- Your objective: Work out how many lines in the records include the word "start", then answer with nothing but that number.

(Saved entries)
◇ ◇ ◇ ◇ ◇
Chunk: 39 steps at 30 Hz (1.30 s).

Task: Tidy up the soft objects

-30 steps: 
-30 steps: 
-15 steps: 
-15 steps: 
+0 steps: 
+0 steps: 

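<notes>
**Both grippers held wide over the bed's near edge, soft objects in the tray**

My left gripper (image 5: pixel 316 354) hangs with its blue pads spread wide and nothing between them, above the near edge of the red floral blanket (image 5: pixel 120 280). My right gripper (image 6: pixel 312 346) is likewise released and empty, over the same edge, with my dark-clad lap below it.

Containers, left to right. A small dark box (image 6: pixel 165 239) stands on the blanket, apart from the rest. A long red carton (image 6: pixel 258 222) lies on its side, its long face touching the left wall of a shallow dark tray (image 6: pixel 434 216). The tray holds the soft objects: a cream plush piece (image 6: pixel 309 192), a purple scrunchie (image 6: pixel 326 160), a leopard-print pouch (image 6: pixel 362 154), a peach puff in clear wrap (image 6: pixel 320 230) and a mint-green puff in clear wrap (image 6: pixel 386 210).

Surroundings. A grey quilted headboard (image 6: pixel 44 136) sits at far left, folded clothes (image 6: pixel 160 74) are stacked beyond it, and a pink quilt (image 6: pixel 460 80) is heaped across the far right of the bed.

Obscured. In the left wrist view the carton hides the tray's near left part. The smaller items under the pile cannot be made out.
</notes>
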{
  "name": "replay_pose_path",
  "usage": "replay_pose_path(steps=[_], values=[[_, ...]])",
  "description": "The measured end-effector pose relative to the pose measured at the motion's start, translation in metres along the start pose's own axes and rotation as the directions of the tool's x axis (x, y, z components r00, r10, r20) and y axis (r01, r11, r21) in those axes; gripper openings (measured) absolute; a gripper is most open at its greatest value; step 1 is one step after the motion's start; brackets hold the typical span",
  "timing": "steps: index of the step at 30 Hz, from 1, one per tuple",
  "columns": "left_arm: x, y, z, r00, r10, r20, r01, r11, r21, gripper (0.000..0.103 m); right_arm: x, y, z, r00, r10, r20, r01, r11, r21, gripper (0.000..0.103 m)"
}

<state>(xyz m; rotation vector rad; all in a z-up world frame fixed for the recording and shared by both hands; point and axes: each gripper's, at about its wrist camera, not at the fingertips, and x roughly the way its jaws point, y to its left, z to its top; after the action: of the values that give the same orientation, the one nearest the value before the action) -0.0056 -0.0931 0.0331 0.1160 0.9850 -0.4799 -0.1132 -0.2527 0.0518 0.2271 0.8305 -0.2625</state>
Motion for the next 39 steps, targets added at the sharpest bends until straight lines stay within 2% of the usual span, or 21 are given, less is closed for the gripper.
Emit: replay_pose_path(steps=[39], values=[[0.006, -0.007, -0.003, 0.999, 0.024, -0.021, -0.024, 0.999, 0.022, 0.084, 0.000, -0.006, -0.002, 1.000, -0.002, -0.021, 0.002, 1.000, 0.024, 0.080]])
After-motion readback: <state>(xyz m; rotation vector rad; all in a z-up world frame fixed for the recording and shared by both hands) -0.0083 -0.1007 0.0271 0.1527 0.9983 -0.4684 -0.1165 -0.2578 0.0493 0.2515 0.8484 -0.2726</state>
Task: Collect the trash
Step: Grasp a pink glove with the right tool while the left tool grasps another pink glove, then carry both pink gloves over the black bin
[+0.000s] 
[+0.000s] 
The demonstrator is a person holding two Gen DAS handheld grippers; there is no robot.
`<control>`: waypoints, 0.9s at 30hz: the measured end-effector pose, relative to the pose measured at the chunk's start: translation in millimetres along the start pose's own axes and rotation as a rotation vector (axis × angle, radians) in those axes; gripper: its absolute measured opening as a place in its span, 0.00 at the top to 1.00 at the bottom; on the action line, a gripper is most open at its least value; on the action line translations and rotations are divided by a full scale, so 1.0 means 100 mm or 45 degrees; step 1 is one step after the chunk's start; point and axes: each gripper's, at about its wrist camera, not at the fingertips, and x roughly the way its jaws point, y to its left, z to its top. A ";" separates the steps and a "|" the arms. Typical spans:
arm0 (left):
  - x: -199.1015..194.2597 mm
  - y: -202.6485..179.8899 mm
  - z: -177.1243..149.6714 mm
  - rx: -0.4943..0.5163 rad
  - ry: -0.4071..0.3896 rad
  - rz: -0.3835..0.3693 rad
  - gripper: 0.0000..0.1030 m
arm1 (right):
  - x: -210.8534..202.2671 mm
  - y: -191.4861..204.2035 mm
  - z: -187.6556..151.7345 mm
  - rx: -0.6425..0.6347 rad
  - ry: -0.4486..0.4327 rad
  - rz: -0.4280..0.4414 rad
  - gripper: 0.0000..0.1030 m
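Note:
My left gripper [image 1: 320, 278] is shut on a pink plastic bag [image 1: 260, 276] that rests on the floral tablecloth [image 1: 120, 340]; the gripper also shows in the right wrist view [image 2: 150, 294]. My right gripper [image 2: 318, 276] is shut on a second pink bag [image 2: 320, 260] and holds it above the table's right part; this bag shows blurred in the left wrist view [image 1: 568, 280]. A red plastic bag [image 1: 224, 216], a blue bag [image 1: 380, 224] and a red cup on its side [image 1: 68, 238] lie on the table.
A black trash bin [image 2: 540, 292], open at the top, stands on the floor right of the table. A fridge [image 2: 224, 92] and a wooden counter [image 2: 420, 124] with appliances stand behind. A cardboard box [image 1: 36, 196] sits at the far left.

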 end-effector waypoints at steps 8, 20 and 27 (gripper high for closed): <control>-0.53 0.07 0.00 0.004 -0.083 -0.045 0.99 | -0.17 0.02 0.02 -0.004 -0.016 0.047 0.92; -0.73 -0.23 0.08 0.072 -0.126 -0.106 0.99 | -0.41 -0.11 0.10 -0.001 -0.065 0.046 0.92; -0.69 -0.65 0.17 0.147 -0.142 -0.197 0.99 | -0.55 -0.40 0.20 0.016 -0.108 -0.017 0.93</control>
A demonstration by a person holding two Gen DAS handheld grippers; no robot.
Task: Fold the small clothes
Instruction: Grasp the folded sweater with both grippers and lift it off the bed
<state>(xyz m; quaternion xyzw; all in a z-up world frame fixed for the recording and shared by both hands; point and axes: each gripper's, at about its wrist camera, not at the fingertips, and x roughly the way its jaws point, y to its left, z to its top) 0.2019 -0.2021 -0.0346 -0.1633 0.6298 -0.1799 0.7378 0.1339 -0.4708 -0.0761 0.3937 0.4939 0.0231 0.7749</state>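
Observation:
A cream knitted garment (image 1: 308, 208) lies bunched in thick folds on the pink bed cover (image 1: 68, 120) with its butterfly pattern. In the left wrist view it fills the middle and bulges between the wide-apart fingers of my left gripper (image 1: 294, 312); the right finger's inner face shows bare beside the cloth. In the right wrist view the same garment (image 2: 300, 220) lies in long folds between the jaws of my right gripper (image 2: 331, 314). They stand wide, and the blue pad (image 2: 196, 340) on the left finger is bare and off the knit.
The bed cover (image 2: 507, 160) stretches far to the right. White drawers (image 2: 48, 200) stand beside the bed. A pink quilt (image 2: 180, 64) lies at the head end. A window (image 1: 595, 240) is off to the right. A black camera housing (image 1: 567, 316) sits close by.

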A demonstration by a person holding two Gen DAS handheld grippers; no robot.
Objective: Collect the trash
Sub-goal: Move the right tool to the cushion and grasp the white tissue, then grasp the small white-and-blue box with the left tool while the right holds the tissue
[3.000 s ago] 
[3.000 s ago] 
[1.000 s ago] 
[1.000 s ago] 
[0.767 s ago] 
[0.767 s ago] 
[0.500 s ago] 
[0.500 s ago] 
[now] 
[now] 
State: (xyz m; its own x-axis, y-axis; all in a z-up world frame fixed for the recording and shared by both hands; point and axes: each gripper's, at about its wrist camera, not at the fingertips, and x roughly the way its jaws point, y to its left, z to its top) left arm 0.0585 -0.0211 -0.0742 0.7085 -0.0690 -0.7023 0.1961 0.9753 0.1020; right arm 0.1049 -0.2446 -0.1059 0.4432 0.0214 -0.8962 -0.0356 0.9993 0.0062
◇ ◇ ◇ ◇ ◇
- Written solution: 2